» WHAT TO DO
Would you give the entries below again in full, exactly as they stand?

» DATA EXTRACT
──────

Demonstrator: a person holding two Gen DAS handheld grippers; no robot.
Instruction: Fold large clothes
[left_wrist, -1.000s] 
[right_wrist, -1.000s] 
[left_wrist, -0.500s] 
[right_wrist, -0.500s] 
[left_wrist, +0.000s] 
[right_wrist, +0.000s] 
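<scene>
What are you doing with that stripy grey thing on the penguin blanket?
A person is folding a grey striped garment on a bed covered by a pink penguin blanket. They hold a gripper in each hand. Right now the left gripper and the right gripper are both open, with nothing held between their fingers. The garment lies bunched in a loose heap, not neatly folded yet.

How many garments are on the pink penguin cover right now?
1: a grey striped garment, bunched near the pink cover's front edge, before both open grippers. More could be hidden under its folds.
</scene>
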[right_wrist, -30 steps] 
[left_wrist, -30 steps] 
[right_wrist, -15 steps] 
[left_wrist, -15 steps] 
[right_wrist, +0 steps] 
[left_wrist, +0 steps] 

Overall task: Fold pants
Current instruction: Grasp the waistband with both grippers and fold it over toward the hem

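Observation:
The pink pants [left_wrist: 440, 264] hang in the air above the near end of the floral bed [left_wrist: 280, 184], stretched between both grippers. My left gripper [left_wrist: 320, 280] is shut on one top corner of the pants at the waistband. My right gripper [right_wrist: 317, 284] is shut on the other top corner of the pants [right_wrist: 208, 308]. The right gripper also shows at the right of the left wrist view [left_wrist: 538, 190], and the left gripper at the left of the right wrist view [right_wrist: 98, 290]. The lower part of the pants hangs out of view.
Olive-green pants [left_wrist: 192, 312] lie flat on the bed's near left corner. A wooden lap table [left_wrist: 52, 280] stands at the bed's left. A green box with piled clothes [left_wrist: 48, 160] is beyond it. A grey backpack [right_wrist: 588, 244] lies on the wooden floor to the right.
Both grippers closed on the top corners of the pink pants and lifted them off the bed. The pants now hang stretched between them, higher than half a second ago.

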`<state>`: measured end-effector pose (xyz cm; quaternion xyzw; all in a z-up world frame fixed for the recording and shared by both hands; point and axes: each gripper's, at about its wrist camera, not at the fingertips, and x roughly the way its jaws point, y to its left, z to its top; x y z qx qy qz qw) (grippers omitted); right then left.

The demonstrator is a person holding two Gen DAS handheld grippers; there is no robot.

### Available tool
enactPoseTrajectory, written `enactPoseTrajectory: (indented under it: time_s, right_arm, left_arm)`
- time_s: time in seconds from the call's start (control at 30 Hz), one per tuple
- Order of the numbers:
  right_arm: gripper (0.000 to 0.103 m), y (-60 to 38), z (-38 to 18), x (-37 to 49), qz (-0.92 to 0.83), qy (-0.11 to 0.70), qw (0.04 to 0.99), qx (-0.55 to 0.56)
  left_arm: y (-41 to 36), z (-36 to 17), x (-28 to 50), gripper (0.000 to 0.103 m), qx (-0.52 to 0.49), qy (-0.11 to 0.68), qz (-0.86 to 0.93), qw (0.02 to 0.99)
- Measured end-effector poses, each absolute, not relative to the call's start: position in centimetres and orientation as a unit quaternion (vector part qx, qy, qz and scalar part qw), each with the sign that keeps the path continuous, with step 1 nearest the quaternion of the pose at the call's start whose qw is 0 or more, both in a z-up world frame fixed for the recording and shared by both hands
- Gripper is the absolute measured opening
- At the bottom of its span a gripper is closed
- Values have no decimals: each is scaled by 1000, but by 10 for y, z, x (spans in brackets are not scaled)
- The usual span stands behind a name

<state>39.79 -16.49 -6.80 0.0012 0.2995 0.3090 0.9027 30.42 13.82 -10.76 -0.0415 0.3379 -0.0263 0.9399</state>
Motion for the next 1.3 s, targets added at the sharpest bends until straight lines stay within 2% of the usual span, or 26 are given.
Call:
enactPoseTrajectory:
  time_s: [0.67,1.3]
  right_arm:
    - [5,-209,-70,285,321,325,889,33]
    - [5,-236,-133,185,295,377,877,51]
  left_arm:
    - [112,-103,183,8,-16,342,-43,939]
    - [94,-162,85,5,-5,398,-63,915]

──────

» OUTPUT FOR THIS EXERCISE
Demonstrator: a person holding two Gen DAS handheld grippers; no robot.
Instruction: Fold large clothes
[left_wrist, -1.000s] 
[right_wrist, -1.000s] 
[left_wrist, -0.500s] 
[right_wrist, -0.500s] 
[left_wrist, +0.000s] 
[right_wrist, +0.000s] 
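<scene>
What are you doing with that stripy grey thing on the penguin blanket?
A person is folding a grey striped garment on a bed covered by a pink penguin blanket. They hold a gripper in each hand. Right now the left gripper and the right gripper are both open, with nothing held between their fingers. The garment lies bunched in a loose heap, not neatly folded yet.

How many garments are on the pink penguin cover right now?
1: a grey striped garment, bunched near the pink cover's front edge, before both open grippers. More could be hidden under its folds.
</scene>
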[right_wrist, -30 steps] 
[left_wrist, -30 steps] 
[right_wrist, -15 steps] 
[left_wrist, -15 steps] 
[right_wrist, +0 steps] 
[left_wrist, +0 steps] 

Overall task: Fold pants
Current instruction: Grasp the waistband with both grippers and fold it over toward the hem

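Observation:
The pink pants [left_wrist: 440, 264] hang in the air above the near end of the floral bed [left_wrist: 280, 184], stretched between both grippers. My left gripper [left_wrist: 320, 280] is shut on one top corner of the pants at the waistband. My right gripper [right_wrist: 317, 284] is shut on the other top corner of the pants [right_wrist: 208, 308]. The right gripper also shows at the right of the left wrist view [left_wrist: 538, 190], and the left gripper at the left of the right wrist view [right_wrist: 98, 290]. The lower part of the pants hangs out of view.
Olive-green pants [left_wrist: 192, 312] lie flat on the bed's near left corner. A wooden lap table [left_wrist: 52, 280] stands at the bed's left. A green box with piled clothes [left_wrist: 48, 160] is beyond it. A grey backpack [right_wrist: 588, 244] lies on the wooden floor to the right.
Both grippers closed on the top corners of the pink pants and lifted them off the bed. The pants now hang stretched between them, higher than half a second ago.
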
`<state>`: measured end-effector pose (xyz cm; quaternion xyzw; all in a z-up world frame fixed for the recording and shared by both hands; point and axes: each gripper's, at about its wrist camera, not at the fingertips, and x roughly the way its jaws point, y to its left, z to its top; x y z qx qy qz qw) (grippers omitted); right then left.

The demonstrator is a person holding two Gen DAS handheld grippers; there is no robot.

### Available tool
enactPoseTrajectory, written `enactPoseTrajectory: (indented under it: time_s, right_arm, left_arm)`
- time_s: time in seconds from the call's start (control at 30 Hz), one per tuple
- Order of the numbers:
  right_arm: gripper (0.000 to 0.103 m), y (-60 to 38), z (-38 to 18), x (-37 to 49), qz (-0.92 to 0.83), qy (-0.11 to 0.70), qw (0.04 to 0.99), qx (-0.55 to 0.56)
  left_arm: y (-41 to 36), z (-36 to 17), x (-28 to 50), gripper (0.000 to 0.103 m), qx (-0.52 to 0.49), qy (-0.11 to 0.68), qz (-0.86 to 0.93), qw (0.02 to 0.99)
- Measured end-effector poses, each absolute, not relative to the call's start: position in centimetres and orientation as a unit quaternion (vector part qx, qy, qz and scalar part qw), each with the sign that keeps the path continuous, with step 1 nearest the quaternion of the pose at the call's start whose qw is 0 or more, both in a z-up world frame fixed for the recording and shared by both hands
- Gripper is the absolute measured opening
- At the bottom of its span a gripper is closed
- Values have no decimals: each is scaled by 1000, but by 10 for y, z, x (spans in brackets are not scaled)
- The usual span stands behind a name

<state>39.79 -16.49 -6.80 0.0012 0.2995 0.3090 0.9027 30.42 13.82 -10.76 -0.0415 0.3379 -0.0263 0.9399</state>
Motion for the next 1.3 s, targets added at the sharpest bends until straight lines stay within 2% of the usual span, or 26 are given.
Call:
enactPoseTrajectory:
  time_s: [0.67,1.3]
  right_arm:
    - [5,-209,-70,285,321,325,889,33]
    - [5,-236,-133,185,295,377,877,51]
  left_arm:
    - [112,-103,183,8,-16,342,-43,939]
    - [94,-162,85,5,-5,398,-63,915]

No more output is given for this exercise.